For openers, leader Larry Meade spotted a prothonotary warbler (Protonotaria citrea) and explained that the bird’s name comes from the yellow robes once worn by Roman Catholic, papal clerks called “prothonotaries.”

Other highlights:

  • Carolina wrens (Thryothorus ludovicianus) were singing their hearts out, “the loudest birds,” Meade said.
  • The Zebulon skipper (Lon zabulon) butterfly zipped around like a “fighter plane,” he commented, as a cabbage white butterfly (Pieris rapae) fluttered about.
  • As the group observed twining, spaghetti-like, yellow vines on the water’s edge, Meade explained that the plant is dodder (Cuscuta), a parasitic plant that gets its nutrients from its host plant.
  • Two mourning doves (Zenaida macroura) were preening each other above the trail as fish crows (Corvus ossifragus) and red-wing blackbirds (Agelaius phoeniceus) called.
  • The marsh vegetation was lush, with plants like narrowleaf cattails (Typha angustifolia), spatterdock (Nuphar advena) and pickerelweed (Pontederia cordata) soon reaching their summer prime.

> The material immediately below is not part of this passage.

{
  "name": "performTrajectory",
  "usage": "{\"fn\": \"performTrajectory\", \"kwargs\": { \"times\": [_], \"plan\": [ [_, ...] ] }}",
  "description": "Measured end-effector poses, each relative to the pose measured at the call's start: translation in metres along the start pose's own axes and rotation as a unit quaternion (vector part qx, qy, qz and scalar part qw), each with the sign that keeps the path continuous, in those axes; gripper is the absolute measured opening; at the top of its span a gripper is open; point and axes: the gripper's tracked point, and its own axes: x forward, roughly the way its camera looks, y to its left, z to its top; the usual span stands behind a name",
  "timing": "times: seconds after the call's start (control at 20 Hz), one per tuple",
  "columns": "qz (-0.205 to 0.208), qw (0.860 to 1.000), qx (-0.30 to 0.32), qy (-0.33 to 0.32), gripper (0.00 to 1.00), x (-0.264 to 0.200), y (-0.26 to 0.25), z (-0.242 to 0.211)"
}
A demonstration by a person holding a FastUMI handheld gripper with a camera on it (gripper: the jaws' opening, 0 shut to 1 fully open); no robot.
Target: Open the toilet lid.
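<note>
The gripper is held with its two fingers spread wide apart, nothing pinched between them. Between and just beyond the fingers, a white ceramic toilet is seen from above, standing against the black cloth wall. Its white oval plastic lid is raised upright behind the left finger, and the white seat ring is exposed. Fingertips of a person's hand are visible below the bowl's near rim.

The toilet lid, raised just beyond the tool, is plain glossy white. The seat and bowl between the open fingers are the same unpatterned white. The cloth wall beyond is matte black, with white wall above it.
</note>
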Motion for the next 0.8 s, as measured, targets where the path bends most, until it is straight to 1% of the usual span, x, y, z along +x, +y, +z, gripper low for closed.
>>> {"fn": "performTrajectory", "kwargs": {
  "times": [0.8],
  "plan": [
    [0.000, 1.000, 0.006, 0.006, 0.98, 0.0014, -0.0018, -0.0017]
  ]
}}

Care for Creation member Donna Stauffer explained the group’s interest: “God created heaven and earth and all its creatures. God gave humans dominion over the Earth. We must take care of God’s creation.”

“Dyke Marsh is a splendid place,” said NPS Ranger Daniel Blier.

The group observed a Needham’s skimmer dragonfly, a bright yellow or burnt orange dragonfly that is common in Dyke Marsh.
Many of the native bear’s foot or leaf cup plants at the restored native plant site were six feet tall.
The button bush plants’ blossoms were in various stages.
Common milkweed blossoms were emerging.
Smooth sumac blossoms will turn bright red in the fall.
Pickerelweed, a common freshwater wetland plant, has spikes of purple flowers, with more to come as summer progresses.
The group learned that the stone sills, part of the Dyke Marsh stabilization project, are designed to help save Dyke Marsh from disappearing.
The 2024 emerging cattails are beginning to sport their “hotdog” flowers.
Wetland vegetation is lush in the summer.